Blockchains, combine the characteristics of three interesting technologies:
• fault-tolerant systems
• Digital timestamping
• Currency ledgers using cryptography
Each of these technologies on their own was studied well in early 2000’s. Byzantine fault tolerance (i.e., tolerance to arbitrary malicious behavior, including attempts to do away with the system by an active adversary) was defined in the 1980s; the practical Byzantine fault-tolerant (PBFT) the algorithm, which is now used frequently as a building block for private blockchains, goes back to 1999.
Digital timestamping – i.e., associating digital documents with reliable timestamps and establishing ordering with documents. David Chaum’s DigiCash which was an electronic ledger that relied extensively on Cryptography – was founded in 1990 and 8 years later, it went bankrupt. It is the combination of replicated log, timestamping and cryptography that made the blockchain that was designed by Nakamoto’s innovative.
Blockchains timestamping feature is sometimes overlooked in the studies of blockchain in favor of the two aforementioned characteristics above. Unfortunately, this may lead to a lack of understanding of blockchain technology. If a blockchain, is seen only as a distributed business logic that is fault-tolerant, it may look as though all blockchain users are equal; when you switch to the timestamping, it all becomes clear that it is not necessarily true. Some entities determine the state of a blockchain, for instance, the registry agency in a public registry, a bank in a financial ledger and insurance company in an insurance network.
Accountability is one of the core features expected from timestamping services. Accountability refers to a timestamping service which every user reliably verifies that the service is operating correctly. If there is a failure in verification, the user has a proof of service that holds the service accountable. If external parties are excluded from consideration, accountability may be lost during blockchain construction. Feasibility of external audits is one of the attractive characteristics of Bitcoin and other permissionless cryptocurrency blockchains. If each Bitcoin user were to operate a full Bitcoin node to ensure the system operates correctly, Bitcoin would not likely have gained as substantial popularity. Practically, each user in the Bitcoin ecosystem is allowed to choose a fitting trust model to perform transactions: using a lightweight (SPV) node, a full node, a trusted third party or a non-custodial multi-signature wallet.
The automatically enforced properties of a blockchain have the trust of users, instead of the identities of its processors which could be beneficial for both non-permissioned and permissioned blockchains. In other words, increased user trust could create an environment for even more third party service development and integration of blockchain technology.

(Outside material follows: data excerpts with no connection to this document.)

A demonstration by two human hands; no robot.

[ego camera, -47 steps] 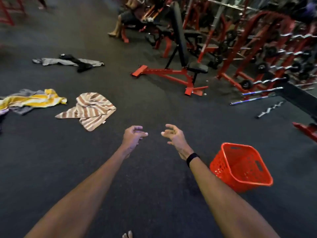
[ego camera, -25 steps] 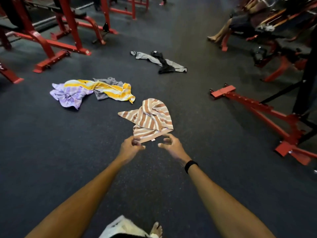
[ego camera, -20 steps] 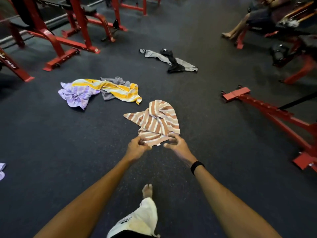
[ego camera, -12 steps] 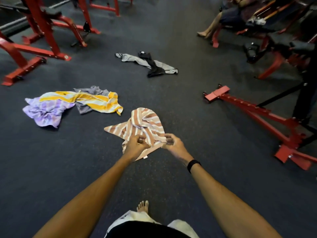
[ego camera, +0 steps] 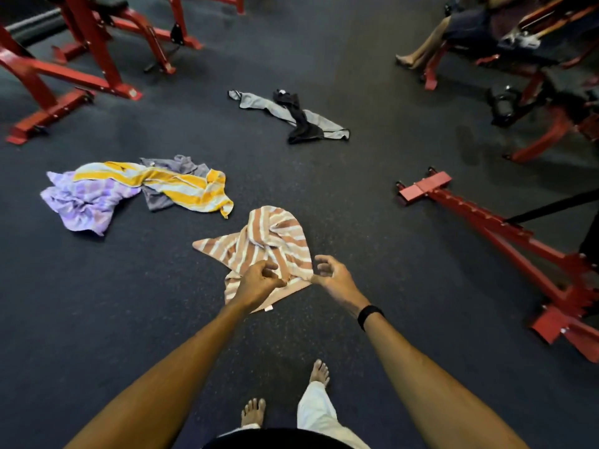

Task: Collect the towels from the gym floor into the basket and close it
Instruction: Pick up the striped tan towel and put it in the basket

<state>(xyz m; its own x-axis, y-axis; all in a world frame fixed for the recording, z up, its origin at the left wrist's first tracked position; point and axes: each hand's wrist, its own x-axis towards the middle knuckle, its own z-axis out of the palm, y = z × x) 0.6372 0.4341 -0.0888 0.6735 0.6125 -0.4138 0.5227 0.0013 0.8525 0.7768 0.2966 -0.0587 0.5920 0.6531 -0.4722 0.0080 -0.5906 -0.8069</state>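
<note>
A brown-and-white striped towel (ego camera: 272, 241) lies bunched on the dark gym floor just ahead of me. My left hand (ego camera: 259, 281) is closed on its near part, pinching the cloth. My right hand (ego camera: 334, 275) is beside the towel's right edge, fingers curled and apart, thumb touching the cloth. Further left lie a yellow striped towel (ego camera: 184, 187), a purple towel (ego camera: 81, 202) and a grey towel (ego camera: 168, 170) in one heap. A light grey towel (ego camera: 259, 103) with a black cloth (ego camera: 301, 124) across it lies further back. The basket is out of view.
A red bench base (ego camera: 486, 228) runs along the floor at the right. Red machine frames (ego camera: 81, 76) stand at the back left. A seated person's legs (ego camera: 424, 47) and more equipment are at the back right. My bare feet (ego camera: 319, 372) are below my arms.
I stepped away from the orange basket toward the striped towel. Both hands reached down onto it, and the left closed on the cloth and bunched it up. The right hand's fingers have since opened.
</note>
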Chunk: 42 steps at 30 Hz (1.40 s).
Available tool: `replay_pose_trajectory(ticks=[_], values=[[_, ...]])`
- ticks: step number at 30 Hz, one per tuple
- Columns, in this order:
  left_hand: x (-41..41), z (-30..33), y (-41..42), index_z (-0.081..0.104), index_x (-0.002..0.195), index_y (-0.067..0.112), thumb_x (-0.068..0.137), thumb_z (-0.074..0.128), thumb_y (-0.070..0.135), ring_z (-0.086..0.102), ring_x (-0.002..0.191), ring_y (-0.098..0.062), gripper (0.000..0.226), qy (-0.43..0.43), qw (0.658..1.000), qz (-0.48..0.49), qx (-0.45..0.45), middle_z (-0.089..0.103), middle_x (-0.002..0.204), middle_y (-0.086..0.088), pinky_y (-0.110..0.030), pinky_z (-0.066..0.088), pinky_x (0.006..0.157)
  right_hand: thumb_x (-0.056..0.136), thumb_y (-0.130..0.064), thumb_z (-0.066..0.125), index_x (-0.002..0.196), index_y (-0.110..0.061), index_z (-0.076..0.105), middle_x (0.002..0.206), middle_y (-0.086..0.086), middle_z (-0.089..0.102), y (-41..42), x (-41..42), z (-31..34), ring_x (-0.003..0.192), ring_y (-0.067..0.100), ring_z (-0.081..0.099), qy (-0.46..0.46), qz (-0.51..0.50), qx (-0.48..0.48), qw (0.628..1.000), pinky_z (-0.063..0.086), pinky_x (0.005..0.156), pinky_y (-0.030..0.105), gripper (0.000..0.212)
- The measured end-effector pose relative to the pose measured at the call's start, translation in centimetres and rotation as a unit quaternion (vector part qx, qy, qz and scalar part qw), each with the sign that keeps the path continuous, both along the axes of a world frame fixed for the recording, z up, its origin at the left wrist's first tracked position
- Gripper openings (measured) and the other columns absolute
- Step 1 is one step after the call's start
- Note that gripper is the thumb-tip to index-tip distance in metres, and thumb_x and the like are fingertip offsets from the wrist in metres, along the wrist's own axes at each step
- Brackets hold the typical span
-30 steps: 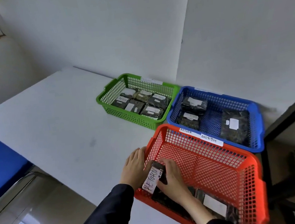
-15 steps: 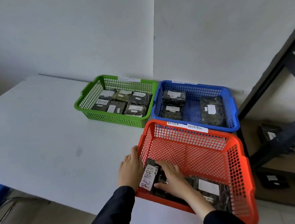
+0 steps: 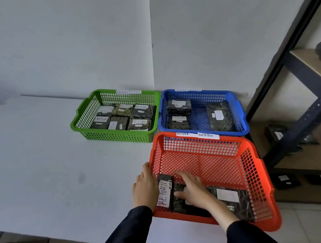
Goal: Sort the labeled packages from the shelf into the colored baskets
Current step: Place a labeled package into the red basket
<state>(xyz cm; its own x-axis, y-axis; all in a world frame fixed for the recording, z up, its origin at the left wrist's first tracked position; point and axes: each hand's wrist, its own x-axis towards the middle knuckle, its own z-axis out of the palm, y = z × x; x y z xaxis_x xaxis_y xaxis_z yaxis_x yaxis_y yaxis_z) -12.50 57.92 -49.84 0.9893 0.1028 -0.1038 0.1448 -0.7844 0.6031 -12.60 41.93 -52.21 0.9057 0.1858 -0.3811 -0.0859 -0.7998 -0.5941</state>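
Note:
An orange basket [image 3: 261,169] stands at the table's near edge, tagged "RETURN" and "OVERDUE" on its far rim. Inside its near left corner a dark package with a "RETURN" label [image 3: 165,192] leans against the wall. My right hand [image 3: 192,187] lies flat inside the basket, fingers straight, pressing on a dark package beside it. Outside the basket's left wall, my left hand [image 3: 144,187] rests with fingers extended along the wall. Another labeled package [image 3: 230,197] lies at the basket's near right. The green basket [image 3: 87,115] and the blue basket [image 3: 238,110] hold more packages.
A dark metal shelf rack [image 3: 310,92] stands at the right, with several dark labeled packages [image 3: 277,133] on its lower boards and one on an upper board. The white table [image 3: 40,165] stretches left of the baskets. Walls close off the back.
The view has swung right and up, bringing the shelf rack into sight. My right hand has flattened lower onto the packages in the orange basket; my left hand stays at the basket's wall.

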Motion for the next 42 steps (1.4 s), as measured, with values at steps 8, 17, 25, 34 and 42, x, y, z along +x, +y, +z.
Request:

Another useful feature provided by blockchain technology is non-repudiation, i.e., the ability to definitively verify the authenticity of statements recorded on the blockchain. Non-repudiation could be accomplished with the help of digital signatures combined with public key infrastructure (PKI) and reliable time stamping. The latter is important to prevent anyone (even the colluding blockchain maintainers) from backdating statements and to make retrospective authenticity verification not critically reliant on the security of the utilized public key cryptosystem(s).
Many proposed blockchain applications (currency ledgers, insurance, copyright, public registries, supply chains, etc.) could benefit from built-in external audibility and non-repudiation, as they are legally required or at least expected by application users. External audibility of blockchains could make them a preferable means of computerization of such applications compared to alternatives.
Furthermore, external audibility aligns with “Web 2.0,” i.e., the general shift from service-centric to user-centric applications (cf. The notion of self-sovereign identity. The ability for any client to perform a partial or complete audit of the system could be viewed as a competitive advantage in the emerging user-centric world. Thus, audibility and accountability capabilities of blockchains constitute a promising topic for research.
Previous research. Accountability is one of core topics of the research on digital timestamping. The topic of accountability was brought up in blockchain research with relation to the “nothing at stake” problem encountered by early proof of stake blockchains; in fact, the problem could be viewed as a typical accountability failure. Later research on proof of stake codified the problems with accountability with the notion of weak subjectivity. Security deposits were introduced into proof of stake to provide economic accountability of blockchain participants, Tendermint and Casper consensus algorithms.
Distributed ledger technology provides transparent information to all market participants for historical and real-time transactions. As a result, those that currently, gain competitive advantages via the imbalance of information are likely to be put on an equal footing with the rest of the market.
For example, greater transparency could mean that individuals can understand which organizations have used their data and under what circumstances. Blockchain solutions could allow information to flow both ways; for example, individuals might be able to better understand the provenance of goods and services that they buy. This could allow more informed consumer decision making.
The potential tracking of supply chains via blockchain will also provide greater transparency and simpler processes for businesses. Also, there is likely to be less cost and time involved in tracking
product sources, thus adding more benefits to businesses. From a government perspective, greater
transparency will also enable increased cooperation between regulators and regulated entities. Particularly in the context of financial markets, regulators are likely to be better able to fulfill their
mandates of ensuring legality, security, and stability of financial markets.